Grinding noise then shutdown: fan motor bearings worn out
The fan motor ground loudly, then cut in and out. A Sharp 6-0 error pointed at the indoor fan motor, and the unit was thirteen years old. The fix was clear, but the better question was whether to repair a unit near the end of its life.
By Team Snowflake | Reviewed 24 Mar 2026
Case summary
Sharp Wall-mounted13 years oldHDBWoodlands, Singapore
- Concern
- The owner worried that repair would cost a lot, then the unit would fail again soon given its age.
- Found
- Indoor fan motor bearings worn out. Motor running intermittently with grinding noise
- Key check
- Removed indoor fan barrel and tested motor independently. Motor seized intermittently with audible bearing grind
- Result
- The unit was swapped for a new system, with installation done within three days. That was sooner than the fan motor part would have arrived, so the owner waited less and cooled the room again faster.
What we were told
The aircon makes a grinding noise, and sometimes the fan stops blowing completely. It starts again after a few minutes, but the noise keeps getting worse. The unit is quite old.
What we checked
Grinding with the fan dropping out usually means the motor itself, not dirt or a blockage. We removed the fan barrel and tested the motor on its own to confirm the cause before raising the repair-versus-replace question.

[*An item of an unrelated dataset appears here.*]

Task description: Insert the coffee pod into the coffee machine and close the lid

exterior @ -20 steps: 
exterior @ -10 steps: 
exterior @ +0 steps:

The unit showed a Sharp 6-0 error, which the brand uses to flag an indoor fan motor fault.
The indoor fan motor ran in fits, with a clear grinding sound on every restart.
Rotated by hand, the motor seized for a moment and the bearing surfaces felt rough and worn.
We checked the fan barrel and blower wheel separately. Both were intact, with no damage or wobble to explain the noise.
The unit was thirteen years old, past the ten-to-twelve years a wall-mounted home system usually lasts.
What we found
The indoor fan motor bearings had worn out after thirteen years of constant use. Worn bearings drag, so the motor seized in short bursts. That dragging made the grinding sound and caused the fan to cut in and out, which is what the Sharp 6-0 error reports. The fan motor on this unit is a sealed part, so the bearings cannot be replaced on their own. The whole motor would have to be swapped.
What fixed it
We laid out two options with the trade-offs for each. The first was to replace the fan motor. The Sharp part is not held in stock here and would be sourced from outside, likely a week or more, and the cost was high against what a thirteen-year-old unit is still worth. The second was to replace the whole system. At that age, the other parts are also near the end of their life, so a repair could buy little time. A new unit would cool right away and last for years. The owner chose full replacement after weighing the cost, the wait, and the chance of the next age-related fault.
Outcome
The unit was swapped for a new system, with installation done within three days. That was sooner than the fan motor part would have arrived, so the owner waited less and cooled the room again faster.
What this case teaches us
Grinding plus age changes the repair question
- A grinding noise that comes and goes points to worn fan motor bearings, not a blockage you can clean out.
- On a sealed fan motor, bearings cannot be swapped on their own. The whole motor has to be replaced.
- When a unit is past twelve years, weigh the part cost and waiting time against a full replacement before paying to repair.